A Murambi comme ailleurs, il n’y eut aucune enquête, ni arrestations. Laurent Bucyibaruta envisageait de les faire plus tard, «dans un climat plus serein», justifiera-t-il. Dans la foulée du massacre de Murambi, ce même 21 avril, les paroisses de Cyanika et de Kaduha, où s’entassent également des réfugiés tutsis, seront de la même façon impitoyablement attaquées et décimées. «Qui d’autre que le préfet avait le pouvoir de coordonner ces attaques simultanées ?» interrogera maître Foreman.

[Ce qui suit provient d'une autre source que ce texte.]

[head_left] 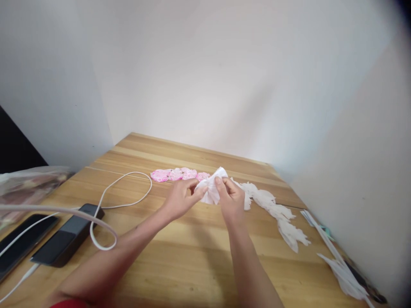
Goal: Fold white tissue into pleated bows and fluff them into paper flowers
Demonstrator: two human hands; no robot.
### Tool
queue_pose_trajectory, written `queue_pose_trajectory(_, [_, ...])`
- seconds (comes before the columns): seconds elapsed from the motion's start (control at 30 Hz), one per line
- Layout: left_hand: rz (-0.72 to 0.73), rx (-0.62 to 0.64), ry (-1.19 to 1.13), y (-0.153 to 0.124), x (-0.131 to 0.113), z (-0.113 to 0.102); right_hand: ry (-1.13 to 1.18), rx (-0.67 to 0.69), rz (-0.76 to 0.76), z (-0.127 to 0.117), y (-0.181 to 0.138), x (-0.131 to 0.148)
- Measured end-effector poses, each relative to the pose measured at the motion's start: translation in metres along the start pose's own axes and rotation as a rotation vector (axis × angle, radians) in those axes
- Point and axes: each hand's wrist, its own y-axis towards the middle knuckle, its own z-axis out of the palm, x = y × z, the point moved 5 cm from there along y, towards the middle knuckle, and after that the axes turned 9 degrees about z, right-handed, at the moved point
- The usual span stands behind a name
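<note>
Both hands meet over the middle of the wooden table [180, 252]. My left hand [180, 197] and my right hand [231, 197] pinch a crumpled piece of white tissue paper [212, 184] between their fingertips, holding it just above the tabletop. Behind the hands lies a row of pink-and-white paper flower shapes [175, 174]. To the right of my right hand a trail of cut white tissue pieces [278, 211] runs across the table.
A dark power bank [69, 235] with a looping white cable [126, 188] lies at the left, beside a black phone [22, 246]. A clear plastic bag [30, 184] sits at the far left. White paper strips [340, 265] lie near the right wall.
</note>
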Motion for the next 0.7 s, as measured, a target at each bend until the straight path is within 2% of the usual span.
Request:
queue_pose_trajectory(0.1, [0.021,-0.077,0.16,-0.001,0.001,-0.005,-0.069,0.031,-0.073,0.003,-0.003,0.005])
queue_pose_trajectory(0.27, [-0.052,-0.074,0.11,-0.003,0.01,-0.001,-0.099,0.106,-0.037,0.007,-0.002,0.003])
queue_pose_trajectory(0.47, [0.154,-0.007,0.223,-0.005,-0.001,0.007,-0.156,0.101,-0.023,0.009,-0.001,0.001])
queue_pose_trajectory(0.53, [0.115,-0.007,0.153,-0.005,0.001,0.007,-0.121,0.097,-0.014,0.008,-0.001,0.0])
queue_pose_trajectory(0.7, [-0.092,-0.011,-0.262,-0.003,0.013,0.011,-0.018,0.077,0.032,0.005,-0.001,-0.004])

Reste la question de la contrainte, de la peur de désobéir à un régime extrémiste. Plusieurs avocats ont rappelé que si deux préfets, dont le seul préfet tutsi du pays, ont été assassinés pendant le génocide, trois autres ont refusé, ou tenté de limiter, les massacres avant de prendre la fuite ou d’être démis de leurs fonctions. Sans mettre pour autant leurs vies en péril. En revanche, les trois sous-préfets sous les ordres de Bucyibaruta à Gikongoro «ont tous été condamnés à la prison à vie», rappellera Sophie Havard, ajoutant que dans la hiérarchie administrative de cette préfecture, l’accusé «reste le seul impuni à ce jour».

A l’issue de leur réquisitoire vendredi, les deux avocates générales ont requis la perpétuité. Estimant qu’il fallait considérer l’accusé comme «auteur principal du génocide» pour les trois massacres du 21 avril, et celui du 7 mai des élèves de l’école de Marie-Merci à Kibeho. Mais uniquement comme «complice» dans l’attaque de la paroisse de Kibeho le 14 avril où, «conscient de la situation, il a laissé faire».

En revanche, le parquet a requis l’acquittement pour le massacre des détenus tutsis à la prison de Gikongoro faute d’éléments suffisants sur son rôle précis. «Cet homme n’a tué aucune personne [de ses mains], mais il a sur lui le sang de toutes les victimes tuées à Gikongoro», martèlera Sophie Havard, en guise de conclusion. Ce lundi, la parole est à la défense, avant le verdict attendu mardi.